Segment Open
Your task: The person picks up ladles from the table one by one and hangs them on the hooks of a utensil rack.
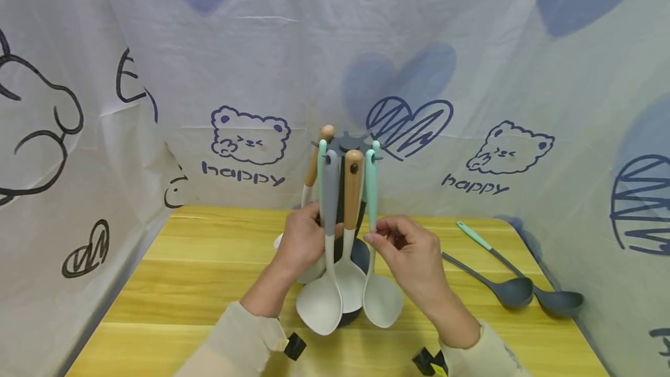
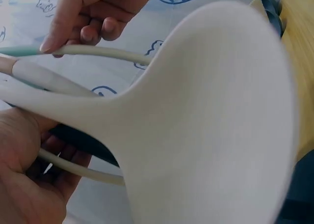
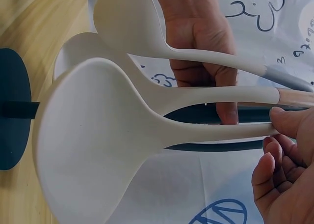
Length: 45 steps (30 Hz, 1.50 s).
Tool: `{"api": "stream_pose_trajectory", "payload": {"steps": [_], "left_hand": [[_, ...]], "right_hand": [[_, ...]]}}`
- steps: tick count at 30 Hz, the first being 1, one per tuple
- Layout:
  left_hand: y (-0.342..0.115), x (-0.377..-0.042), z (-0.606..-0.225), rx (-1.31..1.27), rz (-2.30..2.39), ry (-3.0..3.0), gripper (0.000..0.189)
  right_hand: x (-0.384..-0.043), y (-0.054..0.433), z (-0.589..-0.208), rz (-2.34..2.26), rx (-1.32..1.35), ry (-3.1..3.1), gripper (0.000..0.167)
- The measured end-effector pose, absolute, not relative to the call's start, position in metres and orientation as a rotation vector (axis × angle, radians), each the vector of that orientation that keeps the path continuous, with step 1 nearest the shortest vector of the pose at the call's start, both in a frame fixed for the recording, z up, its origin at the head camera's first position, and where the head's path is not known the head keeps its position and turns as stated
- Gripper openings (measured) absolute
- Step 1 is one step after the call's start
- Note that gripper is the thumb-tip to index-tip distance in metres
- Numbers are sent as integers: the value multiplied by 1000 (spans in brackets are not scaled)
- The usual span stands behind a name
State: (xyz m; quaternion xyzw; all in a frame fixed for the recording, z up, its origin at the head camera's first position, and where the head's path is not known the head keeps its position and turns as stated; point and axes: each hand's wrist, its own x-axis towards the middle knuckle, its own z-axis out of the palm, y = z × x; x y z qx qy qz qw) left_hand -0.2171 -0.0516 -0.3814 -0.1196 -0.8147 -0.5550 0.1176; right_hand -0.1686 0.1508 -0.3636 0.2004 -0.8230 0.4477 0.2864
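A dark utensil stand is upright on the table, hung with several ladles and other utensils. My left hand reaches in behind the hanging handles and grips the stand's dark post. My right hand pinches the handle of a white ladle with a mint grip, between thumb and fingertips; its top is at a hook. Beside it hang a wooden-handled white utensil and a grey-handled white ladle, whose bowl fills much of the left wrist view. Another wooden handle hangs behind at left.
Two dark ladles lie at the table's right side, one with a mint handle, the other with a dark handle. The wooden table meets a printed cloth at its back and sides.
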Motion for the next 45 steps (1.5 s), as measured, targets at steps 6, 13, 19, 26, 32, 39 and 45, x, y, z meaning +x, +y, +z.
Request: {"api": "stream_pose_trajectory", "payload": {"steps": [6,13,19,26,32,39,45], "left_hand": [[-55,-219,-379,-414,-1575,-2372,9],[-61,-220,-378,-483,-1618,-2366,7],[-67,-224,-376,-586,-1652,-2373,9],[-73,-229,-374,-683,-1686,-2410,5],[-76,-232,-373,-698,-1690,-2432,10],[-79,-235,-372,-785,-1664,-2435,5],[-83,-237,-372,-861,-1676,-2437,10]], "right_hand": [[-167,148,-363,1243,538,-2203,17],[-163,144,-362,1273,579,-2195,18],[-162,140,-363,1272,606,-2187,19],[-161,137,-363,1278,610,-2179,19],[-160,136,-364,1283,619,-2186,19],[-158,135,-364,1258,638,-2188,20],[-155,133,-364,1243,670,-2183,20]]}}
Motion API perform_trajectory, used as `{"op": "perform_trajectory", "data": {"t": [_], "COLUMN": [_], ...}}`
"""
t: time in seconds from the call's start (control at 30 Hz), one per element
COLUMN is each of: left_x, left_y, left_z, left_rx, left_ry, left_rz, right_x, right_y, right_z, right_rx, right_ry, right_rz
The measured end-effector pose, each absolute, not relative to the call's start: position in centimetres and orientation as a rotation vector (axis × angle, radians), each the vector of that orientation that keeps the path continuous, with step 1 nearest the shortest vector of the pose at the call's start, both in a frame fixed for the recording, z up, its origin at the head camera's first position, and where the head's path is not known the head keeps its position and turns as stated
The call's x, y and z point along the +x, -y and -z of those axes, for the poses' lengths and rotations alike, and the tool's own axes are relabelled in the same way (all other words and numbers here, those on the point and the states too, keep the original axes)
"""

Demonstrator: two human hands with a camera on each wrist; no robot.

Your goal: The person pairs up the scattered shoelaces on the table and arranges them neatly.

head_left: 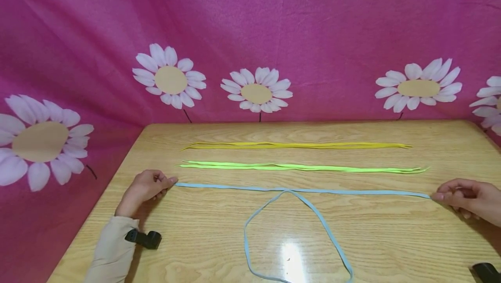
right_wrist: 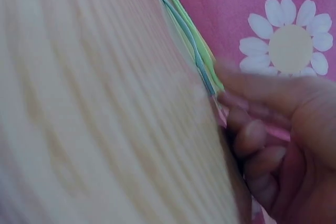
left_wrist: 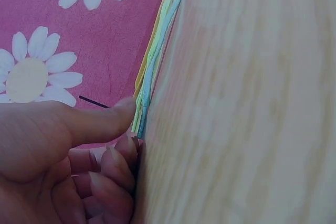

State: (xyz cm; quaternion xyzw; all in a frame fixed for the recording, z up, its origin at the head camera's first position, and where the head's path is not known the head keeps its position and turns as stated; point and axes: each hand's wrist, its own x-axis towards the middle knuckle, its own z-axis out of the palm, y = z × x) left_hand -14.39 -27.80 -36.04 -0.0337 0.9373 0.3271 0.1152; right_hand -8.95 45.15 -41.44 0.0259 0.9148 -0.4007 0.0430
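A light blue shoelace (head_left: 364, 192) runs nearly straight across the wooden table between the two hands. At its left end, the thumb and index finger of the left hand (head_left: 148, 186) pinch the tip. The right hand (head_left: 469, 197) pinches the opposite end, its other fingers curled in below. From the middle of the straight run, a wide loop of blue lace (head_left: 246, 239) hangs toward the near side, its lowest part cut off by the frame. In the left wrist view, the blue lace tip (left_wrist: 142, 127) shows beside the thumb.
Beyond the blue lace lie bright green laces (head_left: 301, 167), and farther back yellow laces (head_left: 297, 144), both stretched out roughly parallel to it. A pink cloth with white daisies (head_left: 321, 26) hangs behind the wooden table (head_left: 188, 239). A black wrist device (head_left: 146, 238) sits on the left sleeve.
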Motion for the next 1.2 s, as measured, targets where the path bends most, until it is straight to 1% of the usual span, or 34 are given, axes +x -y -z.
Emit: {"op": "perform_trajectory", "data": {"t": [0.23,0.33,0.47,0.57,0.8,0.97,1.1,1.2], "left_x": [-14.5,-14.5,-14.5,-14.5,-14.4,-14.4,-14.3,-14.2], "left_y": [29.3,29.5,29.3,29.2,29.0,28.9,28.7,28.4], "left_z": [36.5,36.7,36.8,36.8,36.8,36.7,36.5,36.1], "left_rx": [0.063,0.099,0.105,0.092,0.064,0.038,0.073,0.187], "left_ry": [-2.658,-2.681,-2.722,-2.732,-2.728,-2.717,-2.73,-2.777], "left_rz": [-1.169,-1.177,-1.141,-1.127,-1.151,-1.169,-1.106,-0.989], "right_x": [-8.8,-8.9,-8.8,-8.7,-8.8,-8.9,-8.9,-8.8], "right_y": [-46.0,-46.2,-46.1,-45.9,-45.7,-45.9,-45.7,-45.2], "right_z": [42.0,42.3,42.2,42.2,42.5,42.7,42.5,41.7], "right_rx": [-0.269,-0.321,-0.26,-0.282,-0.488,-0.55,-0.523,-0.443], "right_ry": [-2.725,-2.678,-2.715,-2.766,-2.882,-2.885,-2.949,-3.006], "right_rz": [1.504,1.579,1.535,1.501,1.513,1.548,1.467,1.36]}}
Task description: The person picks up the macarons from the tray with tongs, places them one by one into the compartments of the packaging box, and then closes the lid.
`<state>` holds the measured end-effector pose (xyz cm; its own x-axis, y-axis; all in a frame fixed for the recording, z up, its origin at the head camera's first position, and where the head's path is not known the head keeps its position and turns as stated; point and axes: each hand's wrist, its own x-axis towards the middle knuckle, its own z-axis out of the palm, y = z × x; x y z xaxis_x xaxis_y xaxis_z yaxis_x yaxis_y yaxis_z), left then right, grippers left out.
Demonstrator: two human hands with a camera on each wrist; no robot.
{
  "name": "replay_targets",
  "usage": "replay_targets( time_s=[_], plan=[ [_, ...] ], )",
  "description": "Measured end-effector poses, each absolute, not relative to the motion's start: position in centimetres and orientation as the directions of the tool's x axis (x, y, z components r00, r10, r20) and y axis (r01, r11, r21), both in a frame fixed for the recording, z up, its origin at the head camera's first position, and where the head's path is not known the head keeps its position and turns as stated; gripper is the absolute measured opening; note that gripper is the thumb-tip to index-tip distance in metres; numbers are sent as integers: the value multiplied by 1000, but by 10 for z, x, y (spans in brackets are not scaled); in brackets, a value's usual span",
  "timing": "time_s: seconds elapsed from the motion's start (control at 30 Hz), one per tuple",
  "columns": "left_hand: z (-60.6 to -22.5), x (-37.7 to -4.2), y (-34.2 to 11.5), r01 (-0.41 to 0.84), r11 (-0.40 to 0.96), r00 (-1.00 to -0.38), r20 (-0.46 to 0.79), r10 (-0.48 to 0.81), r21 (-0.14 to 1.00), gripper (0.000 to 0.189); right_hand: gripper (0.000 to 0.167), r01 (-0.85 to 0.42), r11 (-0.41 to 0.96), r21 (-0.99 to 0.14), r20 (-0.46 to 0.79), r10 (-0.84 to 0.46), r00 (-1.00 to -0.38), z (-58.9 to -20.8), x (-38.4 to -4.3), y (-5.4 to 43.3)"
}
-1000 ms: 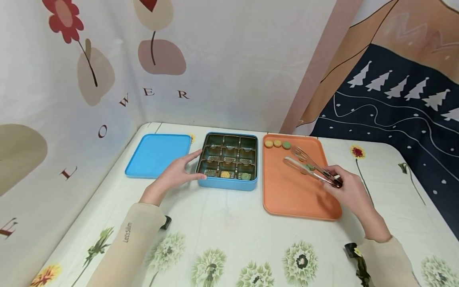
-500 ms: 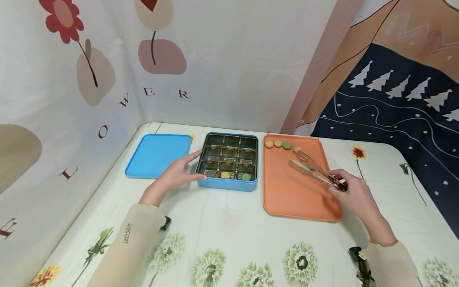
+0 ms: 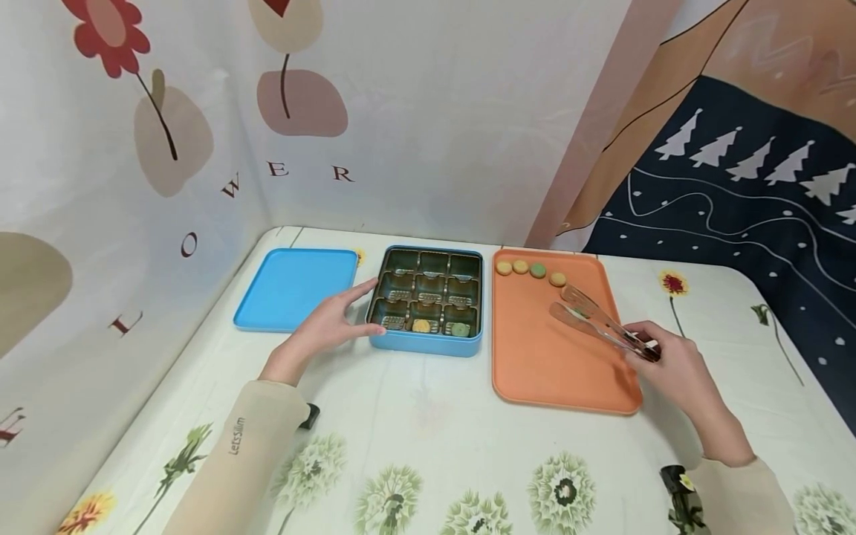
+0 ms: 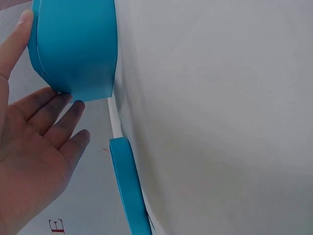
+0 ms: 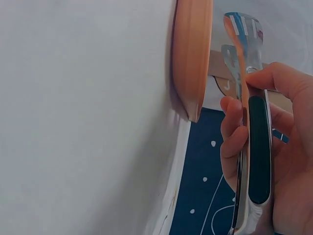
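Note:
In the head view, my left hand [image 3: 329, 321] rests at the left side of a blue box [image 3: 428, 343], thumb at its front edge and fingers extended. The box has a divided insert; a yellow round cookie [image 3: 421, 326] sits in the front middle compartment and a green cookie [image 3: 460, 330] in the front right. My right hand [image 3: 672, 365] grips metal tongs [image 5: 254, 83] with a dark green handle inlay, their arms spread over the orange tray [image 3: 555, 357]. Yellow cookies [image 3: 558, 279] and a green one [image 3: 538, 270] line its far edge. Something green [image 3: 580, 313] shows between the tong arms.
A blue lid [image 3: 297, 286] lies left of the box on the flowered tablecloth [image 3: 428, 416]. Fabric backdrops [image 3: 435, 126] stand behind the table and along its left side. The tray lies just right of the box.
My right hand and the tongs have moved right and slightly toward me, uncovering a yellow cookie on the tray. My left hand has stayed at the box.

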<state>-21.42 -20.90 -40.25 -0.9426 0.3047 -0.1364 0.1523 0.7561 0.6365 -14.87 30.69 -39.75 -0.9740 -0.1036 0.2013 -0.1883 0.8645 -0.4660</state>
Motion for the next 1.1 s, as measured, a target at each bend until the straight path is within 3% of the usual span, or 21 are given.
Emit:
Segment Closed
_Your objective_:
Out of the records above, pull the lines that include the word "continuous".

_Expected answer_:
- The measured end-effector pose, absolute, not relative to the call's start, position in metres and orientation as a rotation vector (axis × angle, radians), each the vector of that orientation that keeps the path continuous, with step 1 nearest the shortest vector of the pose at the call's start, both in a frame fixed for the recording, z up, its origin at the head camera's first position, and where the head's path is not known the head keeps its position and turns as stated
The measured end-effector pose, each absolute, not relative to the call's start: position in centimetres and orientation as a rotation vector (axis × angle, radians), each the vector of that orientation that keeps the path continuous, with step 1 nearest the shortest vector of the pose at the call's start, both in a frame fixed for the recording, z up, its origin at the head camera's first position, and where the head's path is not known the head keeps its position and turns as stated

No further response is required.